The Commissioner for Waterfront Infrastructure Development, Prince Adesegun Oniru, explains that Eko Atlantic city is about reclaiming lost land to the ocean through the erosion problem of the Bar Beach, which was caused by the dredging of the Commodore Channel, created to allow vessels into the Lagos port.
He says, “We have had erosion at the Beach from 1912 up to about three years ago when the permanent solution was put in place, the surge breaker that was put in place and the walkway. The breakers act as energy breaker when the strong surge comes from the ocean.
After that was done, we needed to take the protection of the Bar Beach and the entire Victoria Island to a different level, hence Eko Atlantic city”.

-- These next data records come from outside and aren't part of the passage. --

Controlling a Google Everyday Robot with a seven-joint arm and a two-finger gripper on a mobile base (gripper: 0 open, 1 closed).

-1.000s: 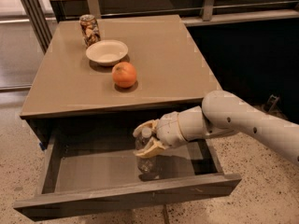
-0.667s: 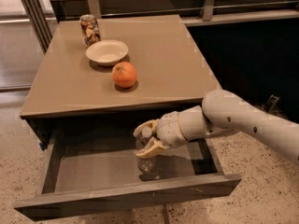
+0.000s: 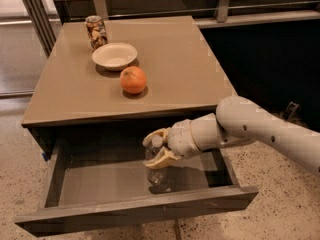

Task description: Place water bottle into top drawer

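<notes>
The top drawer [image 3: 135, 211] stands pulled open below the tabletop, its grey floor showing. The water bottle [image 3: 157, 170] stands upright inside it, right of the middle, its base on or just above the drawer floor. My gripper [image 3: 156, 149] reaches in from the right on a white arm. Its cream fingers [image 3: 159, 160] are closed around the bottle's upper part, near the white cap.
On the brown table [image 3: 175, 59] are an orange [image 3: 133, 79], a white bowl [image 3: 114, 56] and a short patterned can [image 3: 96, 32]. A dark wall with rails stands behind and to the right. The floor is speckled.
</notes>
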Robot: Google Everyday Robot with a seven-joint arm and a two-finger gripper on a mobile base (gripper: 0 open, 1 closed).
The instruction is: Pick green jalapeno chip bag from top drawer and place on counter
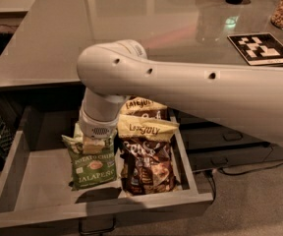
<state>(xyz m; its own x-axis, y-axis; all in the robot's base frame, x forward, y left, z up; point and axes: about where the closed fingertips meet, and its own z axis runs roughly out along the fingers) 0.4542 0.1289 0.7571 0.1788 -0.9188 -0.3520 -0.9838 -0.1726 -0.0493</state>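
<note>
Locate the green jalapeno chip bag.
The green jalapeno chip bag sits in the top drawer, left of the brown Late July bags, with the gripper at its top edge.

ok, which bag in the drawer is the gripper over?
The green jalapeno chip bag, leftmost in the top drawer: the gripper is at its top edge. The two brown Late July bags stand alongside.

I see dim warm light, soft glare on the counter at top, mild blur overall, and the gripper left of centre shaded beneath the arm.
</note>
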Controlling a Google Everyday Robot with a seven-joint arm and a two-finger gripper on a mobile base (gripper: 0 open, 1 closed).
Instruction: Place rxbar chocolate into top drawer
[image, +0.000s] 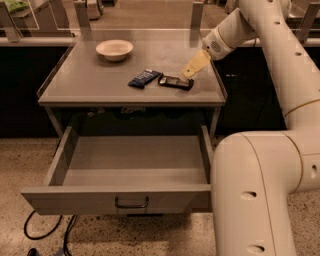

The commissioner further explained, “In the past, we had liabilities along Ahmadu Bello Way, the ocean had practically taken over the road, and both sides of the road were gone. All the state liaison offices on the road were almost under water, everybody was running out. Due to the permanent solution put in place and completed in 2006, we have now turned a liability into an asset. Everybody is reconstructing along Bar Beach today, hotels and banks are springing up along the waterfront.

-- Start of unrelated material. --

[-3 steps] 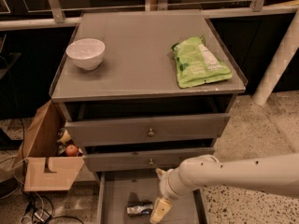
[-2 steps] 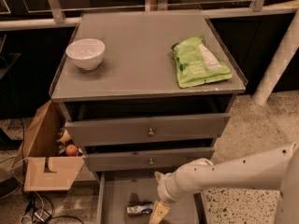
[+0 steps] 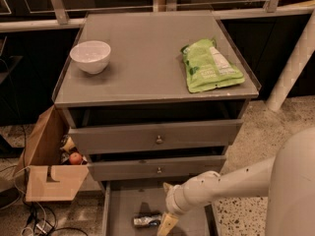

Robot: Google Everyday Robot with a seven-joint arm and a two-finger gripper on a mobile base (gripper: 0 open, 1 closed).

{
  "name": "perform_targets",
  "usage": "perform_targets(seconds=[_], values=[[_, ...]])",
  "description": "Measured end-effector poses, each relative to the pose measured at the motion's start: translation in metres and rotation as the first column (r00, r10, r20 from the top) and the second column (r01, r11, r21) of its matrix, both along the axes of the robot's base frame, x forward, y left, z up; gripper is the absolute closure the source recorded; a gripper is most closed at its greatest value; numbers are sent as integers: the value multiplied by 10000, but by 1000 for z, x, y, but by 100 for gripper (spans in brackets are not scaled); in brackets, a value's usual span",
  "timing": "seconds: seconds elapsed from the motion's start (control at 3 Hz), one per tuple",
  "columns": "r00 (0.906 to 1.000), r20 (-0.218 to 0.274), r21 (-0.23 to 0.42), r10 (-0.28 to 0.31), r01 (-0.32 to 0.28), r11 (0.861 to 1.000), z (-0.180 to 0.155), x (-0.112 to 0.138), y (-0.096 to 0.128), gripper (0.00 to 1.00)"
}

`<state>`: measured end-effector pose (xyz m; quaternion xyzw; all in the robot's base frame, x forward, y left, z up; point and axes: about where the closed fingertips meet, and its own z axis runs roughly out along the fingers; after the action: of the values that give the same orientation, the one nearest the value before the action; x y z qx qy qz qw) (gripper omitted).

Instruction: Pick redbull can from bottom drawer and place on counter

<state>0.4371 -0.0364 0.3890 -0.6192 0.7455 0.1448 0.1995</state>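
The redbull can (image 3: 147,221) lies on its side on the floor of the open bottom drawer (image 3: 123,205), near the frame's lower edge. My gripper (image 3: 166,225) hangs over the drawer just right of the can, its tan finger pointing down and running off the frame's lower edge. The white arm (image 3: 221,186) reaches in from the right. The counter (image 3: 147,63) is the grey cabinet top above.
A white bowl (image 3: 90,56) stands on the counter's left and a green snack bag (image 3: 210,66) lies on its right. Two knobbed drawers (image 3: 157,139) sit slightly open above the bottom one. An open cardboard box (image 3: 47,166) with items stands left of the cabinet.
The arm has shifted a little to the left and lower, bringing the gripper closer to the can. The can has not moved.
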Motion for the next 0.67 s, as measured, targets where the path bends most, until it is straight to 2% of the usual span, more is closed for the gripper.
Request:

“Having solved that problem, we also needed to get back the lost land to the ocean, and that lost land is what is now called Eko Atlantic city. The city being created has been tested by an institution, DHI Institute in Copenhagen, Denmark. We tested it for one in a hundred-year ocean surge, one in 120 years, one in 150 years and at the end of the day, we tested this city for a one in 1,000 years’ storm, the worst storm you can get, this will be like a tsunami; and that city held up.
“Why did the city hold up? It held up because the protection we are having at the edge of the Eko Atlantic city will be eight to nine metres above the sea level. The worst surge that we have had so far at the Bar Beach was 1.5 metres high coming from the ocean, and when that happened, the protection was already in place and it held up. If we had not put the breaker in place, Victoria Island would be no more today because when we had the 1.5 metre surge coming to hit the island, the lowest point on Victoria Island is by the Falomo Bridge just before you get into Ikoyi, and at that point, the ground level point there is two metres below sea level. You can imagine us having a surge of 1.5 metres and the lowest point is two metres below sea level, if that protection was not there as at the time, the entire area would have gone. That protection is three metres above the ground level; that was what saved VI then.
“You can now imagine that at the completion of this new city, we will have a protection area of eight to nine metres above sea level, this is the guarantee that nothing is going to happen to Eko Atlantic city, the Bar Beach and Victoria Island once the city is completed,” explained Oniru.
On the recent overflow of the Bar Beach despite the protection, Oniru explains, “By end of May to the beginning of June every year, we usually have a tide that comes in that makes the water level rise by about half a metre and storm waves will come. That was what was witnessed at the end of May, but the protection that we put in place actually performed its work. What you saw then was just spill over, which cannot be controlled. Our protection there was three metres above sea level, and when we put the eight- to nine-metre high protection in place, nothing like that will happen there again.”
He says that a Dutch company is proposing to study the entire coastline, spanning from Badagry to Epe, of approximately 186 kilometres of coastline. The company is to study the coastline, look at what the situation was in the past and make recommendations on future actions to be taken to protect the entire Lagos area.